Las cuatro mujeres soportan miserias sin cuento. Han dormido muchas noches a la intemperie, pasado muchos días sin comer, carecido casi en absoluto de ropa. (…). Los quince años de Lucila no han resistido a las privaciones y ha contraído la tuberculosis, y Adriana está muriéndose de fiebre tifoidea.

La madre agoniza de dolor velando a las dos enfermas y contemplando cómo Leonela, que es una niña pequeña, sigue el mismo camino doliente de las otras. (…).

Son conducidas a Bayamo y alojadas en la cochera en ruinas de la que fue su casa. Entre escombros y desolación va a morir la flor más preciada de una ciudad que era un pequeño emporio de riquezas.

El médico de la plaza es autorizado para asistir a las dos muchachas. Logra la salvación de Lucila, pero Adriana está desposada con la muerte. En su último día ocurre un suceso increíble, que acelera hasta los corazones más endurecidos en el odio a los cubanos.

La moribunda abre los ojos y rechaza con horror al médico que viste el uniforme de sus enemigos.

Con voz ronca grita: –No… un español no…, yo soy una insurrecta… ¡yo ayudé a quemar a Bayamo…!
De pie, sosteniéndose trabajosamente, se yergue en la agonía. (…) los ojos se abren enormes, fijos en una visión que la transporta.

–En un caballo blanco… envuelta en nuestros tres colores… radiante… como una estrella que guía a los hombres a la lucha…

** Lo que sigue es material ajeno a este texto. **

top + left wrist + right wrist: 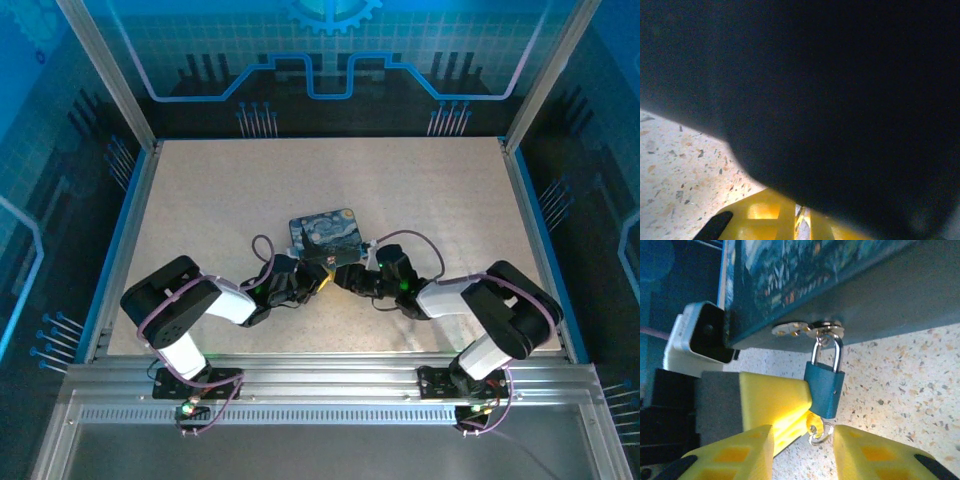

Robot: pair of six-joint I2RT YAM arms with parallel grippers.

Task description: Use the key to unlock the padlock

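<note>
Padlock [824, 392]: small blue block body, silver shackle, both legs seated in the body. The shackle passes through the metal hasp [810, 330] on the near side of the painted tin [880, 300]; the body hangs tilted. Key [814, 429]: small, on a wire ring, at the body's underside; insertion cannot be confirmed.

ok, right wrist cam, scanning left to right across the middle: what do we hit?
White-and-black boxy device → yellow wedge-shaped plastic block → small blue padlock with silver shackle → bare speckled tabletop.
</note>
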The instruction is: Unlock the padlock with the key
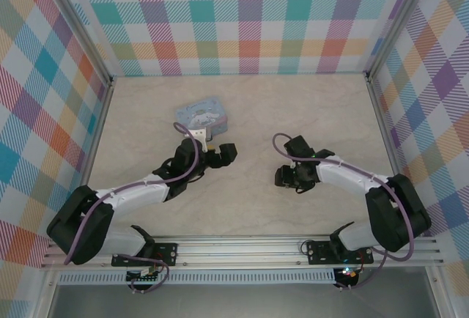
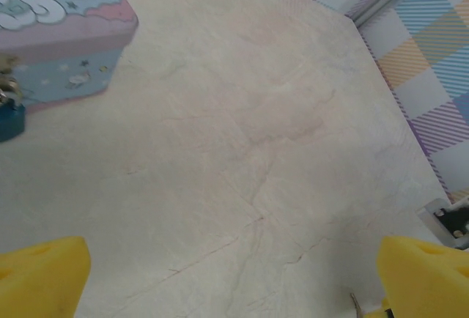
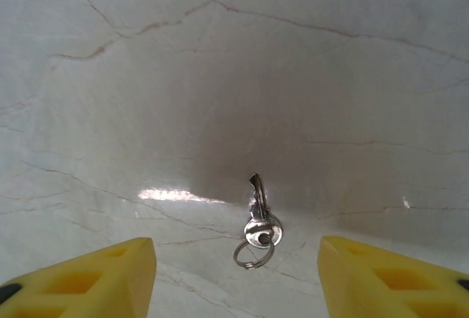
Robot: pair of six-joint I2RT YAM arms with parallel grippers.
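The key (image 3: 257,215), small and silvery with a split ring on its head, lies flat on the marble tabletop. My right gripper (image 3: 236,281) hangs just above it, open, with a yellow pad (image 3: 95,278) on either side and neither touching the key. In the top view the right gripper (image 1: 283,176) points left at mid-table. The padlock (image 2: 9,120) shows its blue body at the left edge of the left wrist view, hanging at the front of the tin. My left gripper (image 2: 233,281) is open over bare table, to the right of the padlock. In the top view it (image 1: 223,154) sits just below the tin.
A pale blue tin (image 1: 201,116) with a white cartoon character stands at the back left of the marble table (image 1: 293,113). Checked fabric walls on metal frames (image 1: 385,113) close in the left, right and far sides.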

Adriana levanta sus manos que transportaron armas y balas, y tanta sangre de cubanos restañaron, como si en ellas levantara la bandera nuestra. –Mi bandera… otra vez sobre Bayamo… más alta junto al Sol…

Y de pronto, unos minutos antes de morir, entona con voz fuerte el himno que estrenó Perucho Figueredo en el parque de Bayamo.

En una cama pobre, en una cochera en ruinas, yace muerta Adriana del Castillo, a los diecinueve años de su edad. La velan un médico militar español y su madre y sus dos hermanas.
Sobre el pecho núbil ha colocado la hermanita Leonela una banderita cubana arrugada y descolorida que mantuvo prendida junto a su corazón de niña en los dos años desolados que duró el terrible destierro voluntario en la serranía de Guisa.

(Fragmentos tomados del relato Adriana del Castillo).